The most important final goal of the present survey is the statistical and cosmographical characterisation of the large-scale structure of the present day Universe. This requires a large enough sample by number and volume and a nearly homogeneous and well controlled selection function in order to minimize and correct for any artificial fluctuations in the cluster density. The first condition is not provided by the above surveys concentrating on a small sky area while the latter point is not fulfiled by the surveys based on optical catalogues (e.g. the Abell catalogue) with known selection problems and inhomogeneous source detection as featured by the early RASS processing or reanalysis covering only part of the sky. Therefore, with the current survey (and its complement in the South Galactic Pole region by Cruddace et al.), we are following a completely new avenue using a highly homogeneous sampling of information from the X-ray RASS II data and the COSMOS optical data base. The importance and success of this new approach is demonstrated, for example, by preempting the results derived in this paper and comparing the sky surface density of the present cluster sample with the northern BCS sample: at the flux-limit of BCS, the BCS sample reaches 78% of the surface density of clusters in the present sample (see Sect. 11 for details). This reduction in incompleteness is expected to go along with an increase in homogeneity.

For the construction of the present cluster sample optical, follow-up observations, in addition to the X-ray analysis and X-ray/optical correlations, are necessary to clearly identify the nature of the X-ray sources and to determine the cluster redshifts. To this aim we have conducted an intensive follow-up optical survey project as an ESO key program from 1992 to 1999 (e.g. Böhringer 1994; Guzzo et al. 1995; Böhringer et al. 1998; Guzzo et al. 1999) which has been termed REFLEX (ROSAT-ESO-Flux-Limited-X-ray) Cluster Survey. Within this program the identification of all the cluster candidates at $\delta \le 2.5\deg$ and down to a flux limit of 3 10^-12 ergs^-1 cm^-2 in the ROSAT band (0.1 to 2.4 keV) has been completed. This sample includes 452 identified galaxy clusters, 449 of which have a measured redshift. An extension of the identification programme down to a lower flux limit has been started and a large number of redshifts for this extension has already been secured.

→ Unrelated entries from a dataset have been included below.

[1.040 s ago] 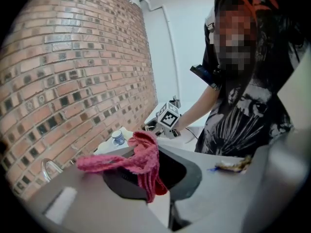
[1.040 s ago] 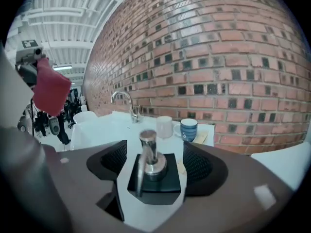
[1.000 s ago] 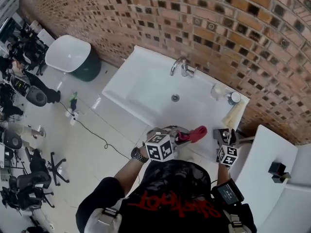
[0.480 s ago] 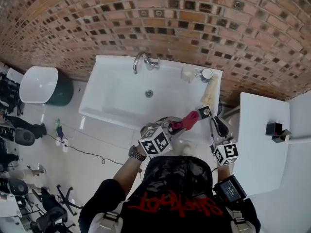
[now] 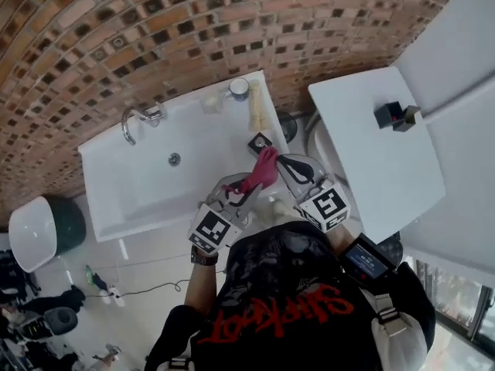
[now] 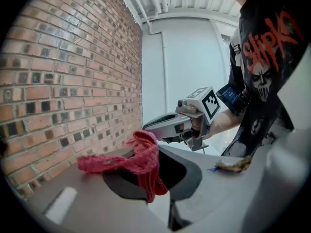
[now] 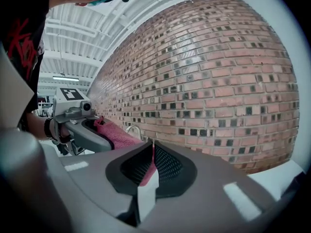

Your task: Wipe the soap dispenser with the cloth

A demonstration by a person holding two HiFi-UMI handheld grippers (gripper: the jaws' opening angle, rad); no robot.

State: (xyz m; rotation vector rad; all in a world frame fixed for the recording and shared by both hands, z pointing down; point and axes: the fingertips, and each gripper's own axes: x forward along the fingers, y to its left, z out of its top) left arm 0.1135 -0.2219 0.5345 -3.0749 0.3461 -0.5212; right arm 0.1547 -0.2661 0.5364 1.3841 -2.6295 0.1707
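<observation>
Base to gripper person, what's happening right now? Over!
Left hand-held gripper shut on the red cloth. Right hand-held gripper just closed on it too. Cloth up in the air by the sink, wiping nothing. Nothing blocking them.

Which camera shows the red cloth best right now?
The left gripper view: the red cloth fills the foreground, its folds clear. The head view shows it small from above. The right gripper view shows only a strip pinched in the right gripper, whose jaws have just closed.
</observation>
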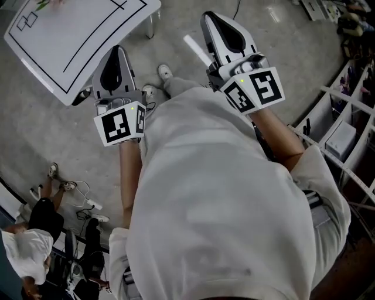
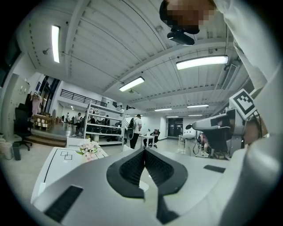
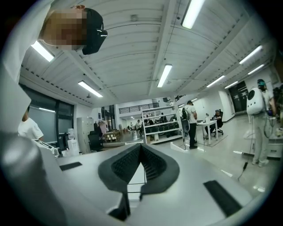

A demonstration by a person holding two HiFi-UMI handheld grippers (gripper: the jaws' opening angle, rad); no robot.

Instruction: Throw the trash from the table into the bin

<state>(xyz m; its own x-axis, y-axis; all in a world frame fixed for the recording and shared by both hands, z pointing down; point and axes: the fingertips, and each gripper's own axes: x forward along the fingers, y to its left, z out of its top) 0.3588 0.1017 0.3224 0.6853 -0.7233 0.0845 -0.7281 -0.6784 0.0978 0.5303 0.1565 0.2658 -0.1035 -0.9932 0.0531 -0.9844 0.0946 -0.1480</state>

A complementary RASS cluster redshift survey programme is conducted for the northern celestial hemisphere in a collaboration by MPE, STScI, CfA, and ESO, the Northern ROSAT All-Sky Cluster Survey (NORAS; e.g. Böhringer 1994; Burg et al. 1994) and a first catalogue containing 483 identified X-ray galaxy clusters has recently been published (Böhringer et al. 2000). It is the future aim to combine the northern and southern surveys which in our ongoing program are based on slightly different identification strategies, mostly due to the different optical data available. Work on homogenization of this is in progress. We have also successfully extended the cluster search into the region close to the galactic plane covering about 2/3 of the region with galactic latitude $\vert b_{\rm II}\vert < 20\deg$ (Böhringer et al. 2001b). In this paper, we describe the selection of the cluster candidate sample for the REFLEX Survey. The layout of the paper is as follows. In Sect. 2 we characterize the depth and the sky area of the study and in Sect. 3 the basic RASS data used as input. It was found that a reanalysis of the X-ray properties of the clusters in the RASS was necessary for the project. This new reanalysis technique and its results are presented in Sect. 4. The selection of the galaxy cluster candidates by means of a correlation of the X-ray source positions with the optical data base from COSMOS is described in Sects. 5 and 6. The further X-ray source classification is discussed in Sect. 7. Section 8 provides tests of the sample completeness. The resulting REFLEX cluster sample for a flux limit of 3 10^-12 ergs^-1 cm^-2 (0.1-2.4 keV) and some of its characteristics is described in Sect. 9. Further statistics of the X-ray properties of the REFLEX clusters and the contamination of the sample by non-cluster sources is discussed in Sect. 10, and Sect. 11 provides a summary and conclusions.